The Centenary of 'The Connoisseur and Other Stories' by Walter de la Mare

When I began to collect supernatural fiction in my late teens, I turned first to Billingham’s, the second-hand bookshop in the town centre which had been established in the Thirties in Towcester, an old Roman town ten miles west along Watling Street. Now in the county town, Northampton, they had an old-fashioned shop in St Giles Street.

Here I found, among other things, some Machen in the slim green volumes of the New Adelphi Library, and two short story collections by Walter de la Mare, The Riddle in royal blue binding, and The Connoisseur in sand coloured cloth, both with gilt titles. These soon became favourites. I found the stories beguiling and elusive, and I learned that tales did not have to be emphatic or dramatic: they could be atmospheric, they could conjure reverie.

The Connoisseur and Other Stories celebrates its centenary this month. According to his biographer Theresa Whistler in her 1993 study, the book ‘got a more mixed welcome than the general favour’ his new work usually received: ‘Many people found the title-story far too obscure, and the tales in general too elaborate.’ However, for his Best Stories selection (1942), de la Mare himself chose ‘Missing’ and ‘All Hallows’ from this volume.

The first story, ‘Mr Kempe’, has a framing device—a meeting in a pub—which introduces the main narrator, who then takes over the story. The initial first person narrator then becomes mostly a listener, with occasional brief interjections. This is someone else’s story. The effect is to give a sense of a certain distance, and also of ambiguity: how much of the story is reallly being told?

The pub narrator, walking in lonely cliffside country, seeks directions from Mr Kempe, a reclusive retired cleric who seems to have been sent askew by his meditations on the soul: does it exist or not? This obsession has led him to a rather grim, not to say grotesque, interest in the accidental victims of the precipitous path leading to his house. Thus far, this is a study in morbid psychology. But there is an ironic, almost throwaway remark by the pub storyteller, which implies a definite spectral aspect: the place was thronging with spirits, he notes, to which his host seemed oblivious. Thus, this is a story about ghosts, but they are simply just there, in the background, like the trees and the stones and the glimmering sea. Perhaps the implication is that our instincts and impressions are better than our intellect for experiencing the otherworldly.
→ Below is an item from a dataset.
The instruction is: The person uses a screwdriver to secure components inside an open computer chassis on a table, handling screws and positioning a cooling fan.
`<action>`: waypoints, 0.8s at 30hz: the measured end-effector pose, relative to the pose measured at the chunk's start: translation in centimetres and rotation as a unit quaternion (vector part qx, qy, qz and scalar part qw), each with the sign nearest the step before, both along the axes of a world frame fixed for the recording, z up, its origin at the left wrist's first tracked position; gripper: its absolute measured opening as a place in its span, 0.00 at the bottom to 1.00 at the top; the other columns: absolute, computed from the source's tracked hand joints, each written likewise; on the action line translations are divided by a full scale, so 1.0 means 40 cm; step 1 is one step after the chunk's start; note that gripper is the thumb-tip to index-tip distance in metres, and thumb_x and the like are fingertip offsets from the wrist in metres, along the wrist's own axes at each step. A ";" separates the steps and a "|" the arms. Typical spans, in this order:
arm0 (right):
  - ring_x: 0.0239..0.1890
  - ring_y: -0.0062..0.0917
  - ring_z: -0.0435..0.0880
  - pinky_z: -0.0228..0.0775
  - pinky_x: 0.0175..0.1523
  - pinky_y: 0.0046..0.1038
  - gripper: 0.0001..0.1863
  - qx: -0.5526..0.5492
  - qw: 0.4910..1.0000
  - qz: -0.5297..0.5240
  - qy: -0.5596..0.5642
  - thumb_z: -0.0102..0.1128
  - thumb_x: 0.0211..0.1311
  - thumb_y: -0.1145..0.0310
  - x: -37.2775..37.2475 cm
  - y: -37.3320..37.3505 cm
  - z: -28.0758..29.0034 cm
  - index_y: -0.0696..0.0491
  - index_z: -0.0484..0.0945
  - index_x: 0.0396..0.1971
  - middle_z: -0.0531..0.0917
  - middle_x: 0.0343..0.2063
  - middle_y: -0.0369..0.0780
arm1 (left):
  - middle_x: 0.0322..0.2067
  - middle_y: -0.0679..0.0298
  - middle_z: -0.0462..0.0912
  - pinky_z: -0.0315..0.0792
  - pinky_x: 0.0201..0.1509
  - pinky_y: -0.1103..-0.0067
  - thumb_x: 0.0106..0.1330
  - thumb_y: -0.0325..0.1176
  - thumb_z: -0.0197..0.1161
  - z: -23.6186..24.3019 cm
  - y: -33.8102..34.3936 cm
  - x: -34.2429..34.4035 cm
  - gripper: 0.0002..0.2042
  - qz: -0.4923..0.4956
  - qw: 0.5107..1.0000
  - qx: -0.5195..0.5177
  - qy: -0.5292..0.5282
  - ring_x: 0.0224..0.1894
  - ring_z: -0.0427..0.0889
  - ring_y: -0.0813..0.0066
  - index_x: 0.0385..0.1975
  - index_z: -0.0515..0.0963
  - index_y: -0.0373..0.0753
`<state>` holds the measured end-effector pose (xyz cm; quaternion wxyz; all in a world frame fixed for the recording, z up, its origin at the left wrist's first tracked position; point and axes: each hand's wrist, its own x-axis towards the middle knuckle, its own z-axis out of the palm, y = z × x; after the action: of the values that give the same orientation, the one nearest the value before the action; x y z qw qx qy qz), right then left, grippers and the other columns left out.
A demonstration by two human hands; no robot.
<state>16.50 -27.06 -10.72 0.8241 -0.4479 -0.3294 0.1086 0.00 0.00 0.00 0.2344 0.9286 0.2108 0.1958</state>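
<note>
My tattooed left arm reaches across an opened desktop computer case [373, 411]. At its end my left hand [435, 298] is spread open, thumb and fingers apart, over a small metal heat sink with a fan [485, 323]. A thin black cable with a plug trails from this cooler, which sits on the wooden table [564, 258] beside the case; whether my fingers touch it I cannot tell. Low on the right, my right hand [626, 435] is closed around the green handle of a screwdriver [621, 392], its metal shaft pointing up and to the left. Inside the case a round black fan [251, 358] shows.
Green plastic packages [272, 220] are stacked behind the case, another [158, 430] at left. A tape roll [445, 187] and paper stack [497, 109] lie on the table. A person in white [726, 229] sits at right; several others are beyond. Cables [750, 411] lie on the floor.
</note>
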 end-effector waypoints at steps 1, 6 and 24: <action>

The title story is in some ways uncharacteristic of de la Mare in that, although it starts in the exquisite London rooms of the aesthetical title character, who is about to receive an unavoidable visitor, it then moves into several scenes of an exotic Eastern realm, embracing concepts of reincarnation and fate. It is beautifully composed and rather like a mingling of tales by Algernon Blackwood and Lord Dunsany.

In two other stories, we listen to monologues by characters who have been oppressed by a sense of the dinginess of the mortal lot, and by despair at what appears to be an actively hostile universe. One, in ‘The Wharf’, is a mother on her own by the kitchen fire reflecting on an episode of serious illness which included a disturbing dream of angelic type figures shovelling a pile of men’s souls. A farmer’s wild flowers on a dung heap, and his matter-of-fact response to them, help her to reinterpret the vision. In ‘Disillusion’, a weary author explains to a doctor why he is low in spirits while at last admitting that his work at least still sustains him. These are brooding pieces about characters like Mr Kempe who have become obsessed but who unlike him may have a way out.   

Wanderers, strangers and listeners feature in several of the other stories in the volume. The second story, ‘Missing’, has a similar framing device to ‘Mr Kempe’ but here the venue is a frowsty café on a hot day. As before, the initial first person narrator gives way to a stranger he meets, who tells a long story. Here, de la Mare is adept at depicting the spell cast by the hard heat, the dreariness and desolation of the city streets and the café itself. The story was based, de la Mare noted, on a real encounter with a stranger in a tea shop.  Forrest Reid, in his 1929 study of his friend’s work, thought this story ‘among Mr. de la Mare’s masterpieces’ whose ‘sinister quality springs largely from its reticence.’ He ranked it with ‘Seaton’s Aunt’ ‘for sheer suggestiveness’. 

‘All Hallows’, perhaps the most notable story here, has another character wandering on cliffside paths, until he comes unexpectedly on the cathedral of the title. De la Mare said the story was inspired by a description of St David’s, Pembrokeshire, though he had never in fact visited it. That cathedral is not actually on the coast but is not far inland, and it is a grand edifice for the small village where it is situated. When de la Mare did later visit he admitted to being slightly disappointed by the setting, though delighted to be mistaken himself for a cleric. 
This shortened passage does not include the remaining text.